Por vezes sentimos isso. Pensamos neles. Mas às vezes, outras vezes, reflectimos sobre o futuro do quarto poder. A independência dos jornais é atributo fundamental dos regimes livres.

“A notícia da minha morte é manifestamente exagerada”, disse um dia em entrevista Samuel Langhorne Clemens, aliás Mark Twain.

Vem isto a propósito das notícias que, sucessivamente, nos dão conta das dificuldades vividas pelos jornais impressos do Mundo; a mais recente proveio do dono do Indy, petit nom do “The Independent”, um jovem jornal britânico fundado em 1986, politicamente de esquerda, economicamente pró-mercado, editorialmente “livre de preconceitos partidários e da influência do proprietário”, lema que ostentou na primeira pagina até 2011. Evgeny Lebedev, o tal proprietário, anunciou há dias que “The Independent” e “The Independent on Sunday” deixam de se publicar em papel em finais de Março. O destino: o reforço da publicação digital.

Em Portugal, as notícias sobre a vida e morte dos jornais – ou do seu emagrecimento (também conhecido como despedimentos) – comovem pouca gente, tal a sua frequência. No ano que passou, por exemplo, o jornal “I” e o “Sol” sofreram um processo de reestruturação, com fusão de redacções e redução a um terço do número dos trabalhadores (quase todos jornalistas). E são recorrentes as notícias pondo em dúvida o futuro de jornais como o Público, que se diz dar prejuízo desde praticamente a fundação, apesar de ser (ou ter sido) um dos jornais de maior qualidade publicados em Portugal; ou o Diário de Notícias, ao sabor da mudança dos directores, a recordar-nos nomes como Augusto de Castro, durante o Estado Novo, o director-adjunto José Saramago em 1975, e ainda Cunha Rego, Mário Mesquita, Mário Bettencourt Resende.

Entre os raros títulos aparentemente imperturbados estão os desportivos, que parecem imunes a ventos, tempestades e mercado; ou talvez não, talvez seja sobretudo o mercado que os garante, assente no fenómeno chamado futebol. Dos outros, generalistas ou não, destacam-se o Expresso e o Correio da Manhã (CM): pode atribuir-se o sucesso do Expresso à tradição, com muita gente a manter o hábito de sair de casa sábado de manhã para comprar um exemplar, guardado e lido (às vezes) ao longo da semana; quanto ao CM releva a natureza das notícias, banhadas em sangue e sexo (para além de se tratar de um jornal muito bem feito do ponto de vista jornalístico). Mas mesmo esses, com tempo e na proporção inversa do predomínio do digital, correm sérios riscos.

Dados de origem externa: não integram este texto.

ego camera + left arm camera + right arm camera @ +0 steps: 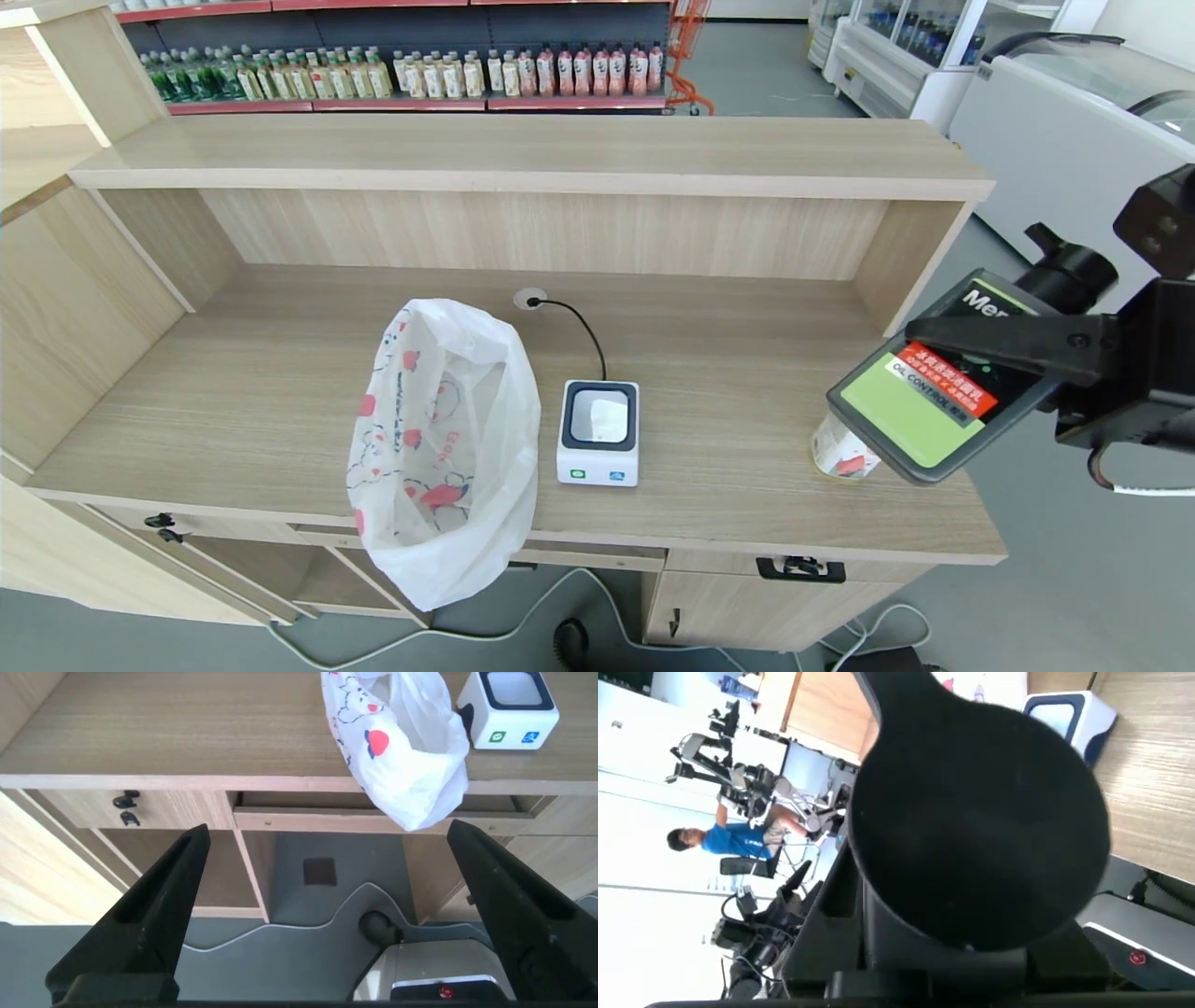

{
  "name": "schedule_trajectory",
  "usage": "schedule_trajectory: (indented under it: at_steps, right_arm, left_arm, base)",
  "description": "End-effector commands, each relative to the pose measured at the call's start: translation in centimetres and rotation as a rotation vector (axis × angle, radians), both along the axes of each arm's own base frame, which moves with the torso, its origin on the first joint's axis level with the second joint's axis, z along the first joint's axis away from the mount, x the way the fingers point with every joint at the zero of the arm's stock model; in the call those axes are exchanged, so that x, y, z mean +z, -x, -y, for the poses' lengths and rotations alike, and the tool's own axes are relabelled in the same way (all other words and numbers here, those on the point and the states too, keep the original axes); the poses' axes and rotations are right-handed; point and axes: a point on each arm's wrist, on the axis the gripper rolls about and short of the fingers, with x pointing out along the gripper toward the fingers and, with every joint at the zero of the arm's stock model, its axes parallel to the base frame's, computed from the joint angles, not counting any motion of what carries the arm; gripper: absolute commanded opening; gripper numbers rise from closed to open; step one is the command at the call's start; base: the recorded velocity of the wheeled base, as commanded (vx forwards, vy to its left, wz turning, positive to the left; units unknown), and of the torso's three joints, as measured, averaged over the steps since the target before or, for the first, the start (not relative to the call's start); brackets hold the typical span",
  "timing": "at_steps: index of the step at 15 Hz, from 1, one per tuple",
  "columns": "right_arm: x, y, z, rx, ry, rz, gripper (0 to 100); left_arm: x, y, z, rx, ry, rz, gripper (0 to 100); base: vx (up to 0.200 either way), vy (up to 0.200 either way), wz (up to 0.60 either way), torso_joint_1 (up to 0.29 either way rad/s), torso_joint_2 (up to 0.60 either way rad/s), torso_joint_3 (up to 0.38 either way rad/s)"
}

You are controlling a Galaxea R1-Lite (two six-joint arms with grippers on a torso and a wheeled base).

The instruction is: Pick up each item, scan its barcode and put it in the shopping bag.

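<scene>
Holding a dark green-and-red-labelled tube (920, 411), perhaps face wash, right claw (985, 362) clamped, left claw (322, 922) spread wide.

There are 1 shopping bag (443, 448), 1 barcode scanner (599, 432), 1 dark tube (938, 397) with a green label, 1 small white cup (838, 457) and 1 wooden counter (271, 392).

Cannot see all of small white printed cup (837, 455) at right end of wooden counter (747, 373), half covered by dark flat tube with green label (910, 411).

White bag (495, 448) w/ red print; grey-green tube (910, 411)
</scene>
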Motion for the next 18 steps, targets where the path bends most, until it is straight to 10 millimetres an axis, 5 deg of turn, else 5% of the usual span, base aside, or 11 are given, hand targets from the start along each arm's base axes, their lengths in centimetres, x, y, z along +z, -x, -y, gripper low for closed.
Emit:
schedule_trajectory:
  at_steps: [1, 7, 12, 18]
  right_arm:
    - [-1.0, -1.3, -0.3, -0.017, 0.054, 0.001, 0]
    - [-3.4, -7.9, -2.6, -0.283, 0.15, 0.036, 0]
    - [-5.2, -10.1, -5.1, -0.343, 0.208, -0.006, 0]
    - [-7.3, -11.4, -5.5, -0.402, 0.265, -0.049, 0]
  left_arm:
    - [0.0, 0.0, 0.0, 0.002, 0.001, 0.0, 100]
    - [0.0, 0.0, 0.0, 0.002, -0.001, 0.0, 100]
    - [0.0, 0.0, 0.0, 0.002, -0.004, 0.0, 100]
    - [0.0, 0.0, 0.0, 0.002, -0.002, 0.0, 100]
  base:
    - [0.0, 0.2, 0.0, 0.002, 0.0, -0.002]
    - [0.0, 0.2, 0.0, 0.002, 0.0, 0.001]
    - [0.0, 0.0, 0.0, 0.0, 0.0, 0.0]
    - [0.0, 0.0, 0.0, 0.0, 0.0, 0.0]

Os jornais não são produtos como os outros. A sua matéria prima principal não é a terra, os produtos químicos, minerais ou vegetais. São os factos: os acontecimentos políticos, económicos, sociais; a vida das pessoas; os acidentes e incidentes do dia a dia. Os jornalistas investigam, analisam, sintetizam e transformam esses factos em notícias. Os leitores consomem-nas com os olhos, com as mãos e, sobretudo, com o cérebro e o coração. Os jornalistas são trabalhadores do concreto da vida, que desmaterializam e transformam em alimento para o espírito.

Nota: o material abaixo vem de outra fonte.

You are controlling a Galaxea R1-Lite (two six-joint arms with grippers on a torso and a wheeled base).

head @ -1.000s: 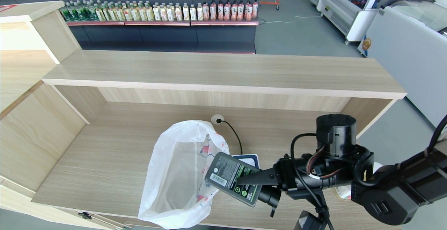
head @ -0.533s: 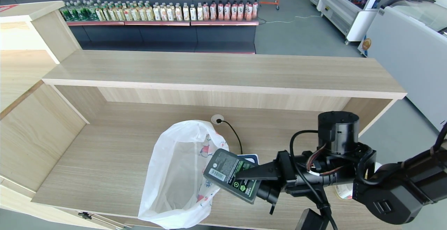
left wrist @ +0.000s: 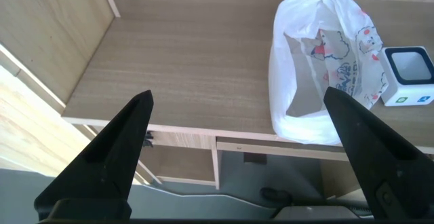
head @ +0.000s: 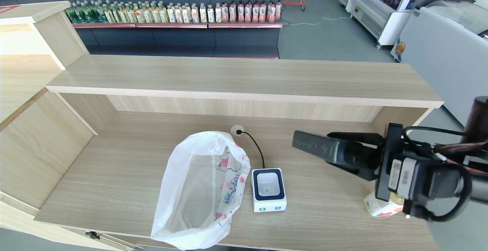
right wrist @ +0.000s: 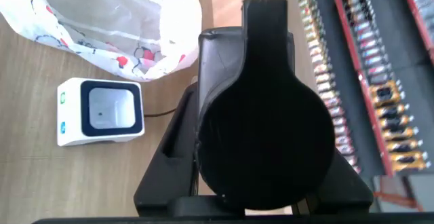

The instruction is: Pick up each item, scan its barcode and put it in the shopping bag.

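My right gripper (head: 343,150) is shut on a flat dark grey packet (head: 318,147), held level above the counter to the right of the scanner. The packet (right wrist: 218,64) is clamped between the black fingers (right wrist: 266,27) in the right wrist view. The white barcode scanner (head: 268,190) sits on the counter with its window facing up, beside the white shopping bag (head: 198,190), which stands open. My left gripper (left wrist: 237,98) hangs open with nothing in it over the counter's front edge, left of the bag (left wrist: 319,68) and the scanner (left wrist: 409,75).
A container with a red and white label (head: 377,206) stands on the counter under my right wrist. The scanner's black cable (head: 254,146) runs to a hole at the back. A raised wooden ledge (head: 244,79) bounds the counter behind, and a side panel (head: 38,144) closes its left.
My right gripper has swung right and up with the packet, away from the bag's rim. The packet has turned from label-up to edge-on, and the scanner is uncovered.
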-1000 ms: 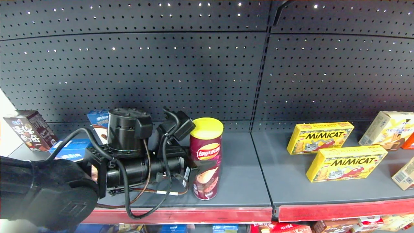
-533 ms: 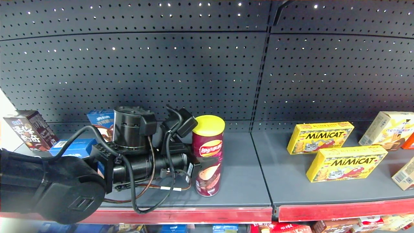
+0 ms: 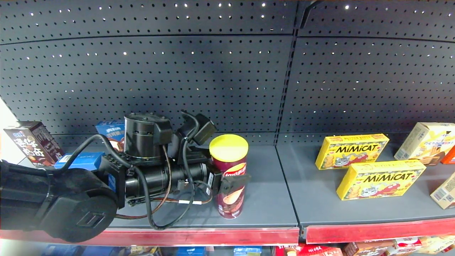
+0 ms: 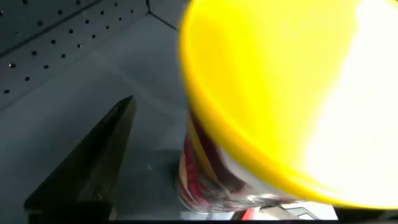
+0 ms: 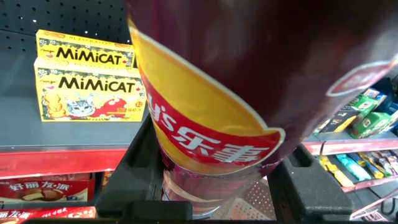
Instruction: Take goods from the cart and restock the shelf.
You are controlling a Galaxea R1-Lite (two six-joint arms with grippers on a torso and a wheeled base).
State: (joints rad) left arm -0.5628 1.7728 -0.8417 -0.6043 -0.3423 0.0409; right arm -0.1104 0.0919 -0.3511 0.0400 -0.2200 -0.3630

Assistimos nos últimos meses, com pena e preocupação, ao estertor de um título importante do jornalismo económico em Portugal: o Diário Económico (e o seu prolongamento audiovisual, o Económico TV). Como acontece com muitas empresas em dificuldades, chegam-nos ecos de salários em atraso, do passivo, de penhoras, da falta de compradores; explicam-nos que o fim do BES e os problemas da PT “secaram” o financiamento da Ongoing, dizem-nos que o único potencial comprador exige um corte substancial da dívida e uma prévia reestruturação do jornal (isto é… despedimentos).

Ouvimos e lemos o jornal, feito por profissionais com salários em atraso e um futuro pessoal sombrio, lemos as notícias que escrevem e pensamos no rumo que as coisas têm tomado. Por vezes, quando lemos textos pungentes deles, ou sobre eles, apelos desesperados, dignos e apaixonados, profundamente humanos, que nos chegam quase sempre, ironicamente, por via digital – em redes sociais, blogs, jornais electrónicos – sentimo-nos solidários com essa gente corajosa e digna, que continua a escrever por dever de ofício e imperativo de consciência, a informar-nos, a transformar os factos em notícias.

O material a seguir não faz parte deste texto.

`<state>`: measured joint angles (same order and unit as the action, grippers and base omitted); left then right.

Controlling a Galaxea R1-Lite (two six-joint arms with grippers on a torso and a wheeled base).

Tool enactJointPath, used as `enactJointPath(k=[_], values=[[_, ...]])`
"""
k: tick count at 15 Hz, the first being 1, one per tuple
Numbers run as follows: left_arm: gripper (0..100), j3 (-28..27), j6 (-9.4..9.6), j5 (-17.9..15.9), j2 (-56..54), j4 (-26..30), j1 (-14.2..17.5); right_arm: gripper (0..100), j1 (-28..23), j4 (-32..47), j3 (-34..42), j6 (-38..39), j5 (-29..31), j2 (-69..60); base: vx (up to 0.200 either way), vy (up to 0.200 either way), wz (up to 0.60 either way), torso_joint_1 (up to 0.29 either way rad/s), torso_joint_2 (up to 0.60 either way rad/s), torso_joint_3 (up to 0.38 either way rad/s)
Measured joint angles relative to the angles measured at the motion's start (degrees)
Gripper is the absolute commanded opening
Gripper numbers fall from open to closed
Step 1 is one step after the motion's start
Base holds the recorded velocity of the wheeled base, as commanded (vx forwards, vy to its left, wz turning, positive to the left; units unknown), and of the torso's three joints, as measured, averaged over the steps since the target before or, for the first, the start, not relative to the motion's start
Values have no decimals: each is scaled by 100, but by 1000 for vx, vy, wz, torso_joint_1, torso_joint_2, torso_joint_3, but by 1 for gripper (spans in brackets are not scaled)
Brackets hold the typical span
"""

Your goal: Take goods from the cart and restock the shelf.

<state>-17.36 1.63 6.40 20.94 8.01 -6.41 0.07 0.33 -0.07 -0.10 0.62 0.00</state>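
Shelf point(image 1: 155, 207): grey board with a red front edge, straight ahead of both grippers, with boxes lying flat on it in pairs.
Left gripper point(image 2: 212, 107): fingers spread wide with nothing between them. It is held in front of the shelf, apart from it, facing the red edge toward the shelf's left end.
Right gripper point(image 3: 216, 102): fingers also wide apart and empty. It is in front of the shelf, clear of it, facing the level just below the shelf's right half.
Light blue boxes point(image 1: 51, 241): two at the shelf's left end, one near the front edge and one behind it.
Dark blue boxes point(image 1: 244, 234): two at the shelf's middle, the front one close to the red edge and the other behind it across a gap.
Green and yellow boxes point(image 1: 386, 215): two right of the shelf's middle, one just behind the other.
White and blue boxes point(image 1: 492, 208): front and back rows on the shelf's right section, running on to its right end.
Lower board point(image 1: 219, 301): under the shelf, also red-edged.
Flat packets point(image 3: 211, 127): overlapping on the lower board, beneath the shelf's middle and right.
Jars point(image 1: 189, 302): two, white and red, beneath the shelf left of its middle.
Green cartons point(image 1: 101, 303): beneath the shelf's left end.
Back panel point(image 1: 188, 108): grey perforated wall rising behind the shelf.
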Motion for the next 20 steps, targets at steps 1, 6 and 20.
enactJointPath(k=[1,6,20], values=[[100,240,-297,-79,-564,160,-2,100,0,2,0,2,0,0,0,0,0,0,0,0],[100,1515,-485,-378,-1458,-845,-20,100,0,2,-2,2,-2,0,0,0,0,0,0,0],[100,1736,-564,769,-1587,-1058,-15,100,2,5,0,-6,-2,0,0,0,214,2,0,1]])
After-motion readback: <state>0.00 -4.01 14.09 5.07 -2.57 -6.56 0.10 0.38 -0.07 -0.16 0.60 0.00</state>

Por vezes sentimos isso. Pensamos neles. Mas às vezes, outras vezes, reflectimos sobre o futuro do quarto poder. A independência dos jornais é atributo fundamental dos regimes livres. Sem liberdade de imprensa, nenhuma democracia é digna desse nome. É certo que há, como desabafou uma amiga minha – ex-jornalista desiludida – maus jornalistas, maus jornais, má informação. Jornalistas venais, que fazem fretes, que servem patrões com agenda. Como há, sabemo-lo bem, excelentes jornalistas, excelentes jornais, excelente informação. Jornalistas honestos, de camisola vestida com os dizeres veritas omnia vincit (a verdade acima de tudo).

Mas independentemente da qualidade e da honestidade dos profissionais, o risco do desaparecimento dos jornais é real. Sejamos claros: é dos jornais impressos que se trata. O Indie não faz senão seguir exemplos anteriores, como o do Huffington Post ou, entre nós, deste excelente Observador. Não nos enganemos pois, o que se está a passar obedece á inevitável lei da mudança, propulsionada pela evolução tecnológica, induzida pela transformação dos hábitos dos leitores. E continuará sempre a haver espaço para as velhas tecnologias. Não deixará completamente de haver notícias escritas sobre papel impresso. Vídeo killed the radio star, cantaram em 1979 os Buggles, não sem razão. Mas ouvir uma canção com ouvidos de ouvir, despojada da distracção frenética das imagens dos modernos videoclips, separa o trigo do joio, uma grande voz duma figura animada que canta.
Destruição criativa, chamou-lhe Shumpeter.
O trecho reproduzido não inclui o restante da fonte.